血色楓葉簌簌作響,眾人踏著滿地紅毯般的落葉前行。唐好甜突然拽住南宮主袖口:"有股甜腥味,像...像煮化的飴糖混著鐵鏽。"
戒色和尚的殺生杖忽然自鳴示警,杖頭經文泛起血光:"佛爺超度過的活死人,比這楓葉還多三分。"
地麵突然隆起數十個土包,裹著楓葉的腐屍破土而出。每具屍體心口都嵌著青銅碎片,血管裡流淌著粘稠的金色液體。
"退!"上官玉青虹劍畫地為牢,冰牆拔地三丈,"是噬界族的融金蠱。"
金玲兒九鳳綾卷著火浪掃過屍群:"燒乾淨便是!"
火焰觸及金液卻爆出毒煙,南宮主急忙甩出雷網:"小八閉氣!"
墨詩語的機關雀群已攜解毒丹升空,諸葛歌星鬥盤鎖定楓林深處:"溫養噬界棺的是活蠱人,西南三十丈!"
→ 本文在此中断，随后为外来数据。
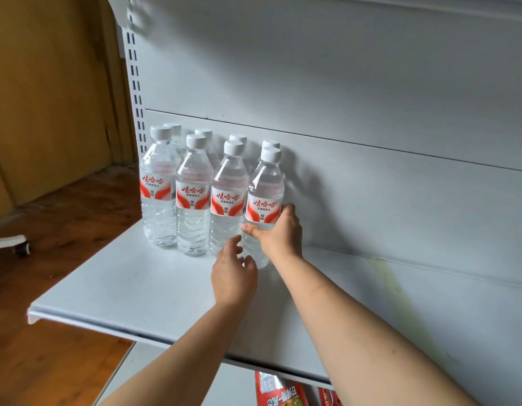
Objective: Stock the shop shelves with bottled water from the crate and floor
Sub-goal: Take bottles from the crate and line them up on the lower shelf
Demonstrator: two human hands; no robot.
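Note:
Several clear water bottles with white caps and red-and-white labels stand in two rows at the left end of a white metal shelf (154, 291). My right hand (279, 232) grips the lower body of the rightmost front bottle (265, 197), which stands upright on the shelf. My left hand (233, 273) hovers just in front of that bottle's base, fingers curled and apart, holding nothing. The three other front bottles (192, 197) stand side by side to the left. The back row is mostly hidden behind them.
The shelf stretches bare to the right, with a white back panel (371, 83) behind. A lower shelf holds red packets (280, 394). Wooden floor (49, 361) and a white chair castor (21, 247) lie to the left.

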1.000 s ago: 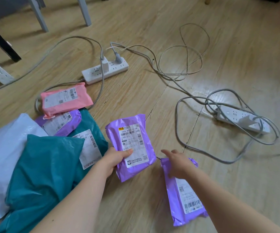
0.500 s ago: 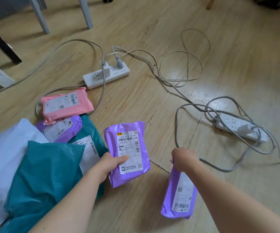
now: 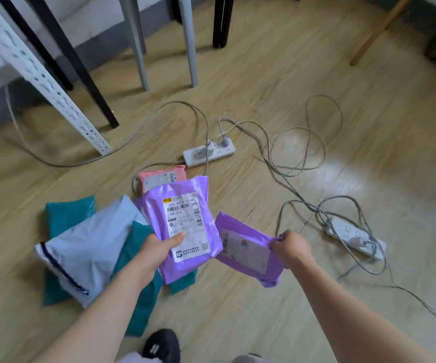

楓樹轟然倒塌,青銅棺槨從樹心緩緩升起。棺蓋上坐著個金袍老者,皮膚下凸起的蠱蟲形成詭異圖騰。
"老夫等了八十載..."老者睜開的眼眶裡爬出金蠶,"總算等到血棺成熟。"
戒色和尚佛魔臂暴漲:"施主眼眶裡的下酒菜,佛爺收下了!"
往生咒與噬魂紋同時轟出,卻在觸及老者三丈外被金液屏障吞噬。
"星移鬥轉!"諸葛歌噴出精血催動周天儀。墨詩語鳳冠垂珠化作三千絲線,配合星砂纏住金袍老者:"歌兒,七息!"
金玲兒九鳳綾卷著焚天符突進:"冰塊臉破棺!"
涅盤火撞上金液屏障的瞬間,老者皮膚突然裂開,千百隻金蠶化作箭雨。
"雷瀑!"南宮主旋身化作雷球,唐好甜的碧鱗毒霧凝成傘蓋。金蠶撞上雷毒屏障發出爆響,卻在煙霧中凝聚成金色巨掌拍下。
"小八!"
"躲開!"
上官玉劍尖已點在青銅棺槨三寸前,棺內突然刺出血色觸須。混沌氣化作旋渦絞碎觸須,青虹劍氣在棺麵刻出冰紋。
"棺內養的是噬界族幼體。"上官玉瞳孔映出棺中蜷縮的六臂魔胎,"諸葛,封住金液流動!"
星鬥大陣籠罩戰場,墨詩語操控機關弩連發破甲箭。金袍老者狂笑著撕開胸腹:"血棺已成,你們...呃啊!"
戒色和尚的殺生杖貫穿老者天靈蓋,佛魔虛影撕咬著金蠶:"超度費結現錢!佛爺概不賒賬"
老者身軀突然爆成金霧,凝成九道金棺虛影撞向眾人。
"坎位!"
"震宮!"
諸葛夫婦的星辰砂與機關鎖鏈交織成網,金玲兒趁機甩出九枚焚天符。連環爆炸中,真正的青銅棺槨開始劇烈震顫。
上官玉劍勢如虹,青虹劍刺入棺槨的刹那,魔胎突然睜眼。血色波紋蕩開,混沌氣竟被短暫壓製。
"上官當心!"唐好甜甩出碧鱗索纏住棺角。
魔胎六臂齊揮,三道血刃破空襲來。南宮主雷紋臂暴漲攔截,仍有一道血刃突破防線。
"小八!!"
碧鱗傘在唐好甜胸前綻開,血刃卻穿透毒障劃過右肩。少女如斷線風箏撞上楓樹,肩頭傷口瞬間爬滿血紋。
上官玉眼中寒芒暴漲,混沌氣化作巨掌捏碎魔胎:"找死!"
青銅棺槨轟然炸裂,反震之力將眾人掀飛數丈。
戒色和尚用往生咒淨化滿地金液,金玲兒正往唐好甜傷口灌注涅盤火:"忍著點,姑奶奶給你燒乾淨噬界血毒。"
南宮主半跪在地,雷紋臂纏著碧鱗索發抖:"都怪我漏了那道血刃..."
"阿雷的雷網擋下七成力道啦。"唐好甜蒼白著臉輕笑,"就是可惜新衣裳..."她染血的碧紗衣肩頭,毒紋正與涅盤火抗衡。
上官玉將青虹劍歸鞘:"今夜在此休整。"
墨詩語扶著虛脫的諸葛歌布陣,星鬥屏障籠罩楓林時,誰都沒注意上官玉袖中滑落的半片青銅——那上麵沾著唐好甜的血,正緩緩滲入混沌氣。